Monsieur le garde des Sceaux,
Je m’exprime dans cette lettre, car vous vous êtes exprimé à mon sujet ce matin. Certes, vous n’avez pas évoqué mon nom en particulier, car vous avez tenu un discours général de passation de pouvoir. Mais, j’insiste, vous vous êtes exprimé à mon sujet ce matin.
« J’ai vu (…) le chagrin de victimes dévastées ». Peut-être ne pensiez-vous pas à moi, à nous, en évoquant le sort des « victimes » dans ce pays. Ce nous, ce moi, c’est celui des familles victimes de violences policières. Cette lettre sera ma plaidoirie, alors veuillez acceptez, dans votre nouveau rôle et vos nouvelles attributions, d’écouter celle qui, cette fois, porte la robe devant vous.
Effectivement, votre prédécesseur vous a rappelé que « vous allez désormais incarner la justice ». Voici donc votre rôle. Nicole Belloubet a également présenté les projets et les lois qui dorénavant vous échéent. Voilà donc vos attributions.
Monsieur le garde des Sceaux, votre rôle est d’incarner la justice.

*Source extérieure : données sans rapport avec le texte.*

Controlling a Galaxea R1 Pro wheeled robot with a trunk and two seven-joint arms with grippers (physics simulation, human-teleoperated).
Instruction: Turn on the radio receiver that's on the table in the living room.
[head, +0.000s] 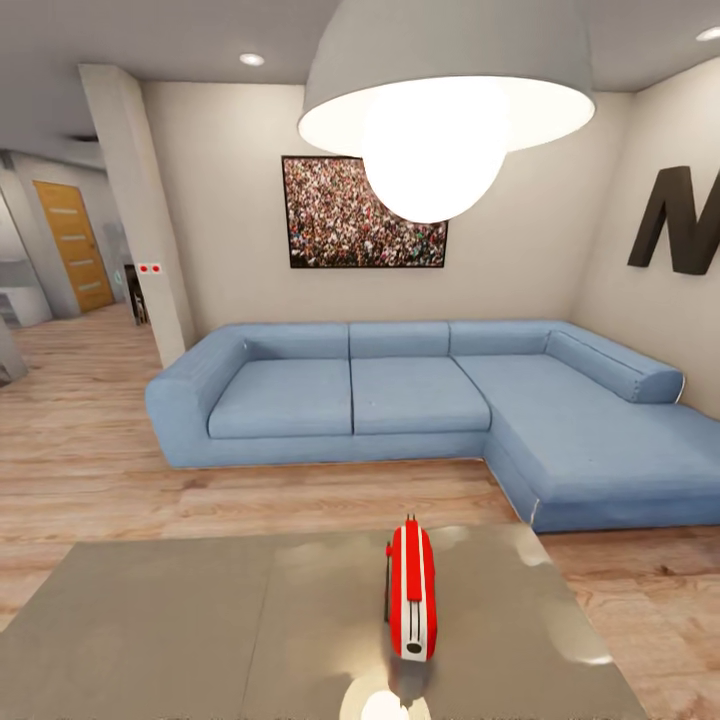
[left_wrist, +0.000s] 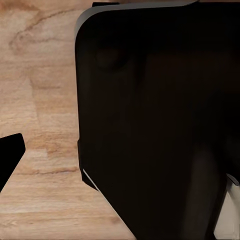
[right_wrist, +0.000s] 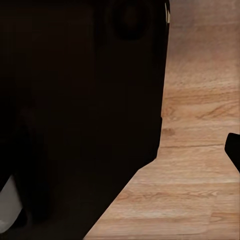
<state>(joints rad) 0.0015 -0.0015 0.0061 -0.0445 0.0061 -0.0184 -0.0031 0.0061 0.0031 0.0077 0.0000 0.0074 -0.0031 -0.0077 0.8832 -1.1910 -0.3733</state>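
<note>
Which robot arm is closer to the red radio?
Probably right, though unsure. The radio lies on the table, slightly right of the head view's middle. Both wrist cameras face wood floor beside a big dark shape, so neither arm's place is clear.

Head view: glossy grey table (head: 180, 630) cut by bottom and left edges | black wall letter (head: 685, 222) cropped at right edge | big white dome lamp (head: 440, 90) clipped at top, covering the crowd picture's (head: 340, 215) upper right corner | blue L-shaped sofa (head: 400, 395) runs off right | wrist views: dark bulk (left_wrist: 160, 120) hides most of the wood floor (right_wrist: 200, 150).
</note>
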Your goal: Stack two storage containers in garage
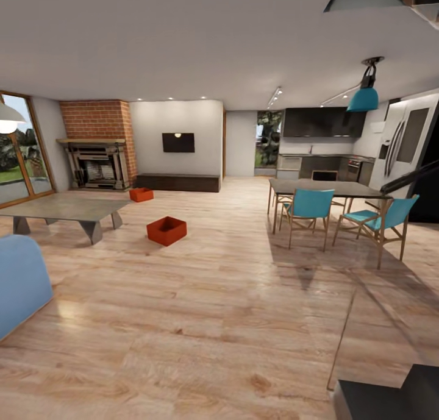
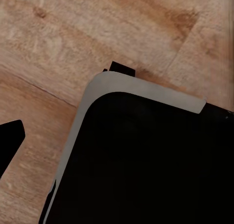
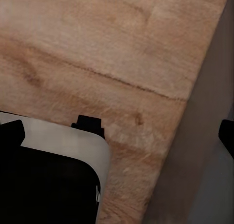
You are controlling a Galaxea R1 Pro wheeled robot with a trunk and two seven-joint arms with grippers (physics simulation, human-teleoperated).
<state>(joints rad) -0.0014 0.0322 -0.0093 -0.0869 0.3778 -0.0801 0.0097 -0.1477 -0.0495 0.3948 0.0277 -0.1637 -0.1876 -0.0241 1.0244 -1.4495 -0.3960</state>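
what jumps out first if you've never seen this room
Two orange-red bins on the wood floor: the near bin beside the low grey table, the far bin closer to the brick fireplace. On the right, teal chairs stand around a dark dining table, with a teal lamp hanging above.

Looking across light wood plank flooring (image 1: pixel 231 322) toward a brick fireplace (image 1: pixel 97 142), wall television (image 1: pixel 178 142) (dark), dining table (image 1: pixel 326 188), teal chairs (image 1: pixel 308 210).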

Vous avez volontiers précisé que vous n’étiez pas à la tête du « ministère de la guerre » mais du « ministère des libertés ». Permettez moi de faire miennes les paroles de votre prédécesseur, et de vous inviter à vous laisser être « percuté par le réel ».
Le réel, c’est que votre ministère est déjà en guerre, contre une partie de sa population. Celle qui habite les banlieues, qui provient du Maghreb et de l’Afrique noire, et qui est bien souvent musulmane. Cette population qui, aussi, est bien souvent un Homme. Pour le dire plus simplement, le ministère qui vous revient est en guerre contre nos hommes, Noirs, Arabes, Musulmans.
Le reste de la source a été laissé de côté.